Single file, order, single file! Teacher Harriet struggles over the din of excitement that has gripped us. Bemba words are scampering from so many mouths at once, nobody caring now about the Speak English rule. The holidays are four weeks along, and day one started as soon as the bell sounded. Her rules didn’t matter there. Eventually, she shrugs and frees us. We shuffle out into the corridor to join the other classes of pupils waiting to meet Father Christmas.
We are last in line, so Father Christmas’ face is shielded by all the teachers standing with their classes upfront. Slowly though, the corridor empties of bodies and that after-school oniony smell. Excited giggles filter in from outside as pupils unwrap presents. I find a tall window to peek through. I eye a boy hugging a stuffed animal shaped like a rabbit, and his friend talking to a skinny blonde doll wearing a pink sequin dress. Another boy is belching next to his blue car with blinking eyes where the headlights should be, and another is stuffing a short wooden train into his backpack. Someone received a plastic telephone and is inserting her index into the finger hole, rotating the dial clockwise. Hello, hello, she is saying. Hello, may I help you? before guffawing and startling a bird that had been pecking on a flower in the flame tree, which sits at the mouth of the schoolyard. Sometime between the bird flying off and the girl with the telephone disappearing into the street beyond the gate, Hello, becomes Ho, and then Ho, ho, ho.

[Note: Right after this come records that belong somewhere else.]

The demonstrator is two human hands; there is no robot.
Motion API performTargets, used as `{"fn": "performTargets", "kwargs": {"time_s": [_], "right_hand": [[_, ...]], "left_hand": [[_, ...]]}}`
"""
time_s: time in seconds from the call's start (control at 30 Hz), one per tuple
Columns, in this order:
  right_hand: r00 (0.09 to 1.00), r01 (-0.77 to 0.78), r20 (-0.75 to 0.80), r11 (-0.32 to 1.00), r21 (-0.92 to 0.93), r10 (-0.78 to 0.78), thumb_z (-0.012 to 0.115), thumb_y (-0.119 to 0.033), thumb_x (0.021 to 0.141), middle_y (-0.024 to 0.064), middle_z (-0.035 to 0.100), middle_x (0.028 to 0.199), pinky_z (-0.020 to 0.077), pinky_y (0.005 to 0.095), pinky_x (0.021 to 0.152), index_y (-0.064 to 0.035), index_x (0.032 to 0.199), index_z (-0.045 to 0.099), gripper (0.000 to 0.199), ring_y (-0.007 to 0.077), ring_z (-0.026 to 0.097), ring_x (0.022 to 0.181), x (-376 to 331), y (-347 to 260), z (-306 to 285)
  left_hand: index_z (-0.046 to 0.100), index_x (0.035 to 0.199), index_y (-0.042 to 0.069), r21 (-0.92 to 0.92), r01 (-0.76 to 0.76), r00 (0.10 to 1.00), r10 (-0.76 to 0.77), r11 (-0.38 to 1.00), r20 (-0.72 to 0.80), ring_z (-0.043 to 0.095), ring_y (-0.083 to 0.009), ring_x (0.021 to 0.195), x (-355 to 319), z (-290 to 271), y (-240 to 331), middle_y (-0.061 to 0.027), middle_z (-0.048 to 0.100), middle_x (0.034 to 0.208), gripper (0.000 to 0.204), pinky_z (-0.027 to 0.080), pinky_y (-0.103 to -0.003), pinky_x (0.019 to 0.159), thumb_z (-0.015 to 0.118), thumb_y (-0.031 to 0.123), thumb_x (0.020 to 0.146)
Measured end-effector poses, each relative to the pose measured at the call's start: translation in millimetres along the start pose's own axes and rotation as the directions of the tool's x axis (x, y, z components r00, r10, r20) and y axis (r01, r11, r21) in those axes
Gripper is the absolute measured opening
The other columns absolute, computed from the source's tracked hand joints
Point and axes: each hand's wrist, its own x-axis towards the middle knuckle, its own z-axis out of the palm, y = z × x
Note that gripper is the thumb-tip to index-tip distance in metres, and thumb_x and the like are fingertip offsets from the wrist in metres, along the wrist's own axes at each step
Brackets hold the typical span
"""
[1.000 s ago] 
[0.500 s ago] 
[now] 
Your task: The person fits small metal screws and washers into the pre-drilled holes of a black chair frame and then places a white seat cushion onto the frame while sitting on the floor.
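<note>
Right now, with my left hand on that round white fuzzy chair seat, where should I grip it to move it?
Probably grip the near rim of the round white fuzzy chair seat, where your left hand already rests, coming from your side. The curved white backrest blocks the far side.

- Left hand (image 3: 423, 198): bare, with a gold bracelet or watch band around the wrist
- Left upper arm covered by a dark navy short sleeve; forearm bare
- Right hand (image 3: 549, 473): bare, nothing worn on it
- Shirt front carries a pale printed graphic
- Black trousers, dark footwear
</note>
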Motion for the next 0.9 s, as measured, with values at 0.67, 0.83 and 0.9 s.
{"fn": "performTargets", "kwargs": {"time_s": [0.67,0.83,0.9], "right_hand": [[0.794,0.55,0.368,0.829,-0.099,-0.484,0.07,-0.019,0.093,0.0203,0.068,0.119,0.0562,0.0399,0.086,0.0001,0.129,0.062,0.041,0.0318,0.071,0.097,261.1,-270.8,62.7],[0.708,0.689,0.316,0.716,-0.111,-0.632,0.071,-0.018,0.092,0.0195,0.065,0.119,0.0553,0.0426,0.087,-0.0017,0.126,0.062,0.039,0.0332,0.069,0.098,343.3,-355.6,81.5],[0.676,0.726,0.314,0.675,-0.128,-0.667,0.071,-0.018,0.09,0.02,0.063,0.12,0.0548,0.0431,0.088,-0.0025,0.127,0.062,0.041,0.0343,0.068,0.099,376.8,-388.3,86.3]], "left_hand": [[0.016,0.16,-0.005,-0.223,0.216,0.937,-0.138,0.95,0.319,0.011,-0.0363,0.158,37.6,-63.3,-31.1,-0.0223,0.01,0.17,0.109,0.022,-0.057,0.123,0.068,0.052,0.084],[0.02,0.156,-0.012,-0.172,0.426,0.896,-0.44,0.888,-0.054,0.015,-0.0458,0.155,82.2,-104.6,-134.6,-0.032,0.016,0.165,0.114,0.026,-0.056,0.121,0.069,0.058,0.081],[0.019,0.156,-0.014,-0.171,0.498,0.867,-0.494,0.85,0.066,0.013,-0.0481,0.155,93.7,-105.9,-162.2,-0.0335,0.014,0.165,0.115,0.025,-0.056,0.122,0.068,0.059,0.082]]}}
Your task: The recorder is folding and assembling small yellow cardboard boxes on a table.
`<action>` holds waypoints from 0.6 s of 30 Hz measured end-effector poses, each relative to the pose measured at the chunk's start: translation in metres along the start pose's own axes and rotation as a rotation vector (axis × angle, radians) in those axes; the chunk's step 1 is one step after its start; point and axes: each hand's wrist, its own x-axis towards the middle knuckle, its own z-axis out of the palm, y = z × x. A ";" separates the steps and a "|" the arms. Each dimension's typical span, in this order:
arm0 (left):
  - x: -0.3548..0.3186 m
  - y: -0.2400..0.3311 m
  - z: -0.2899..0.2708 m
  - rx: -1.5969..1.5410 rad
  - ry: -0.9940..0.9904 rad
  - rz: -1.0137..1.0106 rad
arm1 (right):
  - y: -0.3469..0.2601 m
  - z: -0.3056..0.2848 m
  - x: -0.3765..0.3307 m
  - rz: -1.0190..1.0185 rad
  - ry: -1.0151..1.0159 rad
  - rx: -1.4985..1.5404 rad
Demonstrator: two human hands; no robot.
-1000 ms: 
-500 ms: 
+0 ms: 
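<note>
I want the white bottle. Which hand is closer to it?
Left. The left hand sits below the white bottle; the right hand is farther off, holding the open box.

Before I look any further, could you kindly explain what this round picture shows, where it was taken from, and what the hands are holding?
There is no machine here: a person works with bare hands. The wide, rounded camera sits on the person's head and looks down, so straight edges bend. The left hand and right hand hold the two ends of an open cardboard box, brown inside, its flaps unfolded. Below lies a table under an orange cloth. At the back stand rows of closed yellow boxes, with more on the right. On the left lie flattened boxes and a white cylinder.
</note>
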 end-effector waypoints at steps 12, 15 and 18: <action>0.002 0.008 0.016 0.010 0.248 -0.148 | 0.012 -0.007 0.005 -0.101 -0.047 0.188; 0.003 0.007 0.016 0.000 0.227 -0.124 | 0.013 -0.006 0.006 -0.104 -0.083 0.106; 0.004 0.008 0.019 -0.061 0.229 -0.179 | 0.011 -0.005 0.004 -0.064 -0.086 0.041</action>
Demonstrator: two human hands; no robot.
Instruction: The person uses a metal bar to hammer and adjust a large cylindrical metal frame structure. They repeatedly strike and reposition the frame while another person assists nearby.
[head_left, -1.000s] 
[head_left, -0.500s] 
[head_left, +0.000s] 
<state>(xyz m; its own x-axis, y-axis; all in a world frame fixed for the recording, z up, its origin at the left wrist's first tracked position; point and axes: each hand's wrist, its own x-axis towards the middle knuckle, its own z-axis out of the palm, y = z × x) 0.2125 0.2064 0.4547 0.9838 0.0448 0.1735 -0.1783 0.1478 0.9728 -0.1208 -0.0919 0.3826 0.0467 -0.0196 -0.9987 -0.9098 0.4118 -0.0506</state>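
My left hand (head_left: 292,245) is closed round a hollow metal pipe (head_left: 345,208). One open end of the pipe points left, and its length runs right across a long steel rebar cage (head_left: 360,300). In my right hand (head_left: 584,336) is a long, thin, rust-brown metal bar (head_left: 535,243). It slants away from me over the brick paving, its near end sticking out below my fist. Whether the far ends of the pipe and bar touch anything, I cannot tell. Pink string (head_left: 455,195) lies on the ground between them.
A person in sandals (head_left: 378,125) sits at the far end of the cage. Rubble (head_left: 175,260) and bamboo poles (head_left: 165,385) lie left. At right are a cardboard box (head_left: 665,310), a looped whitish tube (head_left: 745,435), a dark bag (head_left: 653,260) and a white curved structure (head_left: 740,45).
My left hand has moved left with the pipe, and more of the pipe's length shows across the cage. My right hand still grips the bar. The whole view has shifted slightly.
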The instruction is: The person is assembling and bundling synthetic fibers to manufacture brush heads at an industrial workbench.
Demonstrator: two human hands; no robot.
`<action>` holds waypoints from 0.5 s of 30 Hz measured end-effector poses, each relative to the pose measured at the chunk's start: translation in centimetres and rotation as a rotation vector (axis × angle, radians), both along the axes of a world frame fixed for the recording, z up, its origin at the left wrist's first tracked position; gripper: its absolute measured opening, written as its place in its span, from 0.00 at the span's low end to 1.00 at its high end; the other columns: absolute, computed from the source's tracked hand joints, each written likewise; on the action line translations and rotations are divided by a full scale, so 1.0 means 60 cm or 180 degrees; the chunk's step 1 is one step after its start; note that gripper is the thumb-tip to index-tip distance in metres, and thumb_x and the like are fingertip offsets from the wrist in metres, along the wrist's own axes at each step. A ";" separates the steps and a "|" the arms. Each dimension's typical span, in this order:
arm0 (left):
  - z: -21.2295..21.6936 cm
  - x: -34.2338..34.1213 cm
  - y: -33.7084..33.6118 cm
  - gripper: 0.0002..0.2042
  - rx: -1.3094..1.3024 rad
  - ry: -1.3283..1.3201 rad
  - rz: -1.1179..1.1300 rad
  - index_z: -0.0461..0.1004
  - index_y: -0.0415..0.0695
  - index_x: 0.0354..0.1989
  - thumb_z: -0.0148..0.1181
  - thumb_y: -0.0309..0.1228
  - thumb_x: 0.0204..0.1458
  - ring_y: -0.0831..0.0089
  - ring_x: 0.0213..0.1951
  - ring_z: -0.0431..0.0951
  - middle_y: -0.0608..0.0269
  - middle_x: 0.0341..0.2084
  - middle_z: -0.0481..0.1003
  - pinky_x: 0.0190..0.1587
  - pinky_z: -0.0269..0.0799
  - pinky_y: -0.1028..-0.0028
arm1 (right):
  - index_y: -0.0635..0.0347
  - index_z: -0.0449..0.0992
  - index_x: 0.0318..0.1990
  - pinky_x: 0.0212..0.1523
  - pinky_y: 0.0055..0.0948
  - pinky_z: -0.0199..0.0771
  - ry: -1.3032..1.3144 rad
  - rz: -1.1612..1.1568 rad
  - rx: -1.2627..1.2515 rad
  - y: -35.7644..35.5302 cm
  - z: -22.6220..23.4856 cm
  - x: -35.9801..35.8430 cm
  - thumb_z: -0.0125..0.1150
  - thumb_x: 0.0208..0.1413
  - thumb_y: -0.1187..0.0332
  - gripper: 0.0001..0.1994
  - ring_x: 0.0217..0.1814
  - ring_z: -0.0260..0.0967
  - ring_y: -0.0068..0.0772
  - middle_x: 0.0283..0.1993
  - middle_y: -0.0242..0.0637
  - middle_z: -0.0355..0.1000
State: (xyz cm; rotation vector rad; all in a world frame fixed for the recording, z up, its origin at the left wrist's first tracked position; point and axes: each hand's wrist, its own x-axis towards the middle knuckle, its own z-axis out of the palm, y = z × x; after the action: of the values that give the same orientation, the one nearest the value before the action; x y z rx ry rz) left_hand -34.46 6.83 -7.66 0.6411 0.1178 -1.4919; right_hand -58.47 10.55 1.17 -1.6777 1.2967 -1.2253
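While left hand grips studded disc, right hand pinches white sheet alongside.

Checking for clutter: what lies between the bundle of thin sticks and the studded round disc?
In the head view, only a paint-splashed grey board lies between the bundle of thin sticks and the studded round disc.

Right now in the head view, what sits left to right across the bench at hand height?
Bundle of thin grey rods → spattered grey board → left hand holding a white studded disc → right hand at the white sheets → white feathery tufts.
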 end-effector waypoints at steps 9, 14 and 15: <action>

Your turn, Teacher Harriet says with a hand on my shoulder, the plump fingers strong and the purple nails digging slightly into the fabric of my blouse.
Oh, I scream-say, the excitement squirrelling out through my mouth like a surprise burp.
I step forward to see a man as pale as baobab seeds before you suck the sweet off. He has on a red suit, and a stiff white wig hangs crookedly around his mouth.
Ho, ho, ho, he says again. Come on. Father Christmas sounds a little like the shows my mother watches on TV at night. The ones I am not supposed to be watching but have found a hole at the bottom of my bedroom door that lets me watch every single one. His skin is exactly like theirs, and his eyes are the same colour as my grandma’s cats. I was going to tell him that I wanted a bicycle, that’s what I decided while waiting to meet him, but I break out in hives, blinking at the cat eyes and the white wig and the mwabi-pale skin and cry like I did on the first day of school, running out of the building without collecting my bookbag. I was going to ask for a red one with a basket at the front for me to put my bookbag in on the ride to school. I was going to ride it home and sound the horn at everyone on my path. Now––
I tell my mother half the story between sobs, about a scary man and Ho, ho, ho and the bike I wanted for Christmas.
Christmas? She says, making a face like she smells liver cooking.
Christmas? I say, doubting myself.
Well, we don’t do Christmas around here, okay? That’s not even Jesus’ birthday.
When is Jesus’ birthday? I ask, welling up again, thinking about my almost bike.
Aw, she says, pulling me to her, where her voice thrumming in her chest can soothe me. She smells a little like the carbolic soap sitting on a plastic tray in the bathroom, a little like the vegetable oil she uses on her skin when lotion runs out before the month end, a little like me.
I was going to ask him for a bicycle, I muffle into her blouse, saliva and mucus wetting it and sticking to her skin.
She stiffens slightly, but says, Well, if you want a bicycle, baby, you can pray for one. Our Father in Heaven will provide.
I can’t explain it, but that makes me sob even harder, like the time she picked Sprite instead of Fanta at the restaurant, and I hated that she would have to experience the fizz shooting through her nose after every swallow like I had the one time I had tried the horrid drink.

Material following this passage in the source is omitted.